Three questionable calls within five minutes with (toupee-free) John Astin, and his partner, Chou Chou. (I'm not going to block it with a spoiler reverse for a 41-year-old episode.)
1) For the password "Peter," John gives the clue "Pierre." It's accepted. Is giving a word in a different language as a clue acceptable? (We know about France/French.)
2) For the password "relatives," Chou Chou gives the clue "relations" (it may have been vice versa). I'm not 100 percent convinced the two words aren't derived from one another (although I can't find anything to confirm it in MW).

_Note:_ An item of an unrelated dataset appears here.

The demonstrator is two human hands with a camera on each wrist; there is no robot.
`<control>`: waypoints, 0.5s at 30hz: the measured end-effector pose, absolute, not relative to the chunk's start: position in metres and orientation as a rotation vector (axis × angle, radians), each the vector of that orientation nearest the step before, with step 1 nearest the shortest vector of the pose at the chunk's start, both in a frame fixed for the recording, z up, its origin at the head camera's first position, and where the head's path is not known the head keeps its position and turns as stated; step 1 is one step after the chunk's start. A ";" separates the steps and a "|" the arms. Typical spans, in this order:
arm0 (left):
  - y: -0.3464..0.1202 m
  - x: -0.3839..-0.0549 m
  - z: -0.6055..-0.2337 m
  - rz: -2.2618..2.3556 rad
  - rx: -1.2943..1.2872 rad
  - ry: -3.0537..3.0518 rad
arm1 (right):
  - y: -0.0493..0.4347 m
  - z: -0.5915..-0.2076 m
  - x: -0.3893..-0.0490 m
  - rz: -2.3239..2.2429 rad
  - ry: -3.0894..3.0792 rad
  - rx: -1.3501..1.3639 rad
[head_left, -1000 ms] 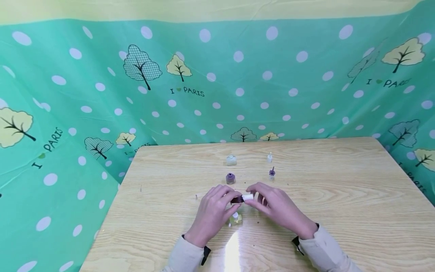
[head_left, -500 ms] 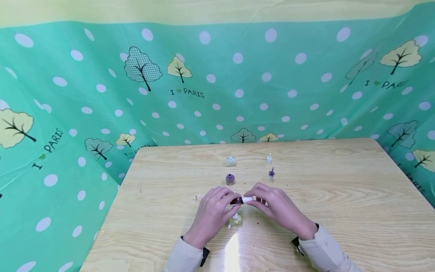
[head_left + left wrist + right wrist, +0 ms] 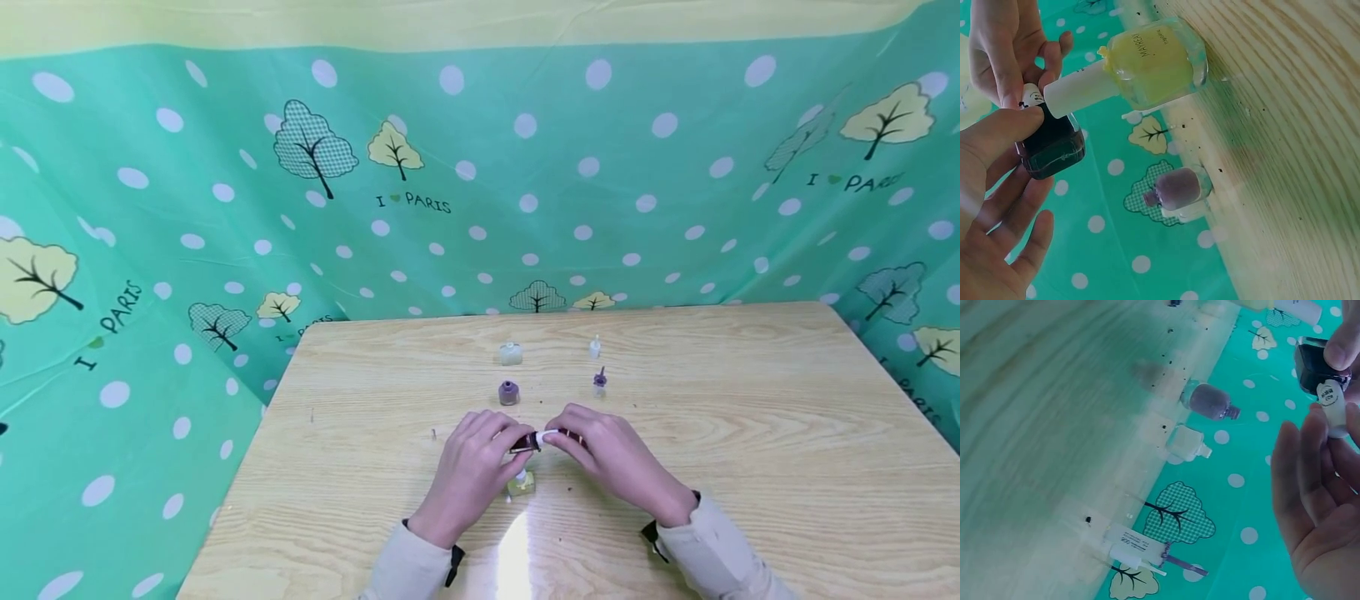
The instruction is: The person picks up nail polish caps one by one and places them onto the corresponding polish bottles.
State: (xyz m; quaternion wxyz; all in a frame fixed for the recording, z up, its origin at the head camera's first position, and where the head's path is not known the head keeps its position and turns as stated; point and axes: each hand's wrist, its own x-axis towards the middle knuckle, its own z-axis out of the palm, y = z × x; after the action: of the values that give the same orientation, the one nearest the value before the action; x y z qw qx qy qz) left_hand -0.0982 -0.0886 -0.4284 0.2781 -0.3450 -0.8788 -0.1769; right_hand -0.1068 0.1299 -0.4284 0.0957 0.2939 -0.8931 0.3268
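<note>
The left hand (image 3: 471,462) pinches the dark bottle (image 3: 1050,147) over the table (image 3: 750,417) — thumb opposed to fingers — near the yellow bottle (image 3: 1154,62). The right hand (image 3: 611,457) pinches its white cap (image 3: 1333,412) at the neck.

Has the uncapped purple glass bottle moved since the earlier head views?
No; the uncapped purple glass bottle shows no shift against the far edge of the pale wooden table.
</note>
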 end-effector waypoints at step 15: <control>-0.089 -0.098 -0.424 -0.547 -0.911 -2.367 | 0.131 -0.431 -0.106 0.969 -2.486 0.953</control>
State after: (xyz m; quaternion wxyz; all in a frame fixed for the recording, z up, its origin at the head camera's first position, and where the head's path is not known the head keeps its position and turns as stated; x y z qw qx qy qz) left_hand -0.0978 -0.0892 -0.4241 0.2701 -0.3380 -0.8784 -0.2030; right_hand -0.1059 0.1314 -0.4309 0.1535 0.3325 -0.8671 0.3378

3) For the password "airplane," John gave the answer "plane" and didn't get a form-of-the-word signal (so of course nobody guessed it; the other contestant tried "longer" and "extended" as the clues, thoroughly confusing Patty Duke).
Am I missing something? The show had been running at least nine months by that point; I would think the judging would have been a little quicker.
My personal take, if I were judging:
--"Peter" and "Pierre" are acceptable for each other since they're just different enough not to give the password away. Names are a minefield that would probably have to be judged on a case-by-case basis; if the password were "Henry" I would accept "Enrico" or "Enrique" but not "Henri."
--"Relative" and "relation" are probably OK for each other. Dictionary.com actually gives different Latin words as origins for the two ("relativus" and "relatio", which have the "re-" root in common that often denotes "back" or "again")
--"Plane" really should have been accepted as correct for "airplane," given the confusion that resulted when it wasn't taken.
Sometimes it seemed like they couldn't decide how strict to be. There was an incident in January 1982 with Marcia Wallace, Bert Convy, and the password "Harry." After the clues "hirsute" and "furry," the contestant guessed "Harry," which first was accepted and then rejected based on a slight pronunciation difference. They even rolled out a chalkboard with the different pronunciations -- trouble is, not all parts of the US recognize that difference (see
this explanation; coincidentally; "marry" was also part of the puzzle!). Marcia tried to argue on that basis, but to no avail.
See
.
(Actually, no one ended up guessing the puzzle in question, so it was a somewhat academic matter.)